#### TASK OBJECTIVE
Using the listing below, please gather every line containing the word "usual".

----

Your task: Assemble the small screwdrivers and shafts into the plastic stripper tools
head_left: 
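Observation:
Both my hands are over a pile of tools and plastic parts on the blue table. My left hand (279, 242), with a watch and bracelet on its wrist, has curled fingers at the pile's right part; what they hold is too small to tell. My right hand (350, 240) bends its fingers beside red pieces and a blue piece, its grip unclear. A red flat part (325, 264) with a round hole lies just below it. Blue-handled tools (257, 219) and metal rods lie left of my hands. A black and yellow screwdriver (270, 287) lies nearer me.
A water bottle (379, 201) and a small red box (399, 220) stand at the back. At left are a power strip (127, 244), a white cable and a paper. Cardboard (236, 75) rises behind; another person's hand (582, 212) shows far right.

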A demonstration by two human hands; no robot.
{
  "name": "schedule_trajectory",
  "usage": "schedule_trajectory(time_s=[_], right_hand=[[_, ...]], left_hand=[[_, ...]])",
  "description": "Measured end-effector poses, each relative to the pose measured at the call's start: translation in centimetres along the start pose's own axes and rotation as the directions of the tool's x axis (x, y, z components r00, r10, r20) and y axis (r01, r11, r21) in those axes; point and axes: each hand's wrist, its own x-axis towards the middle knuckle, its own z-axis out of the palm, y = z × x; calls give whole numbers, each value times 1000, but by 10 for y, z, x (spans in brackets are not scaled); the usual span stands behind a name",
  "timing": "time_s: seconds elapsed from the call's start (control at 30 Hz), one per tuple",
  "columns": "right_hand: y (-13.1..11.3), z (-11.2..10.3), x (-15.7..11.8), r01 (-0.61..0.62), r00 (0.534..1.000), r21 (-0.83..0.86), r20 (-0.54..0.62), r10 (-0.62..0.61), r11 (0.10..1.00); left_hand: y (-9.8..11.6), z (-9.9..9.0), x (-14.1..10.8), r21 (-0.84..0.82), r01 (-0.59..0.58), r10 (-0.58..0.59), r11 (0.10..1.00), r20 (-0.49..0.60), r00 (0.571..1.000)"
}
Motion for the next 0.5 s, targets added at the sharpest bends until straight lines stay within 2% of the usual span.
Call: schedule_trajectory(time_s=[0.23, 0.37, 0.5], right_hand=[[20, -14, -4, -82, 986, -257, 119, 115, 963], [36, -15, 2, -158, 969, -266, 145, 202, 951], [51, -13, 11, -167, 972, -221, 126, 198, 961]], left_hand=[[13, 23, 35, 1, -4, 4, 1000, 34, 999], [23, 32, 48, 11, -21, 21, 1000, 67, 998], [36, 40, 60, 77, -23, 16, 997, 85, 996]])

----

#### EXPECTED ANSWER
  "description": "Measured end-effector poses, each relative to the pose measured at the call's start: translation in centimetres along the start pose's own axes and rotation as the directions of the tool's x axis (x, y, z components r00, r10, r20) and y axis (r01, r11, r21) in those axes; point and axes: each hand's wrist, its own x-axis towards the middle knuckle, its own z-axis out of the palm, y = z × x; calls give whole numbers, each value times 1000, but by 10 for y, z, x (spans in brackets are not scaled); the usual span stands behind a name",
Motion for the next 0.5 s, targets added at the sharpest bends until straight lines stay within 2% of the usual span.

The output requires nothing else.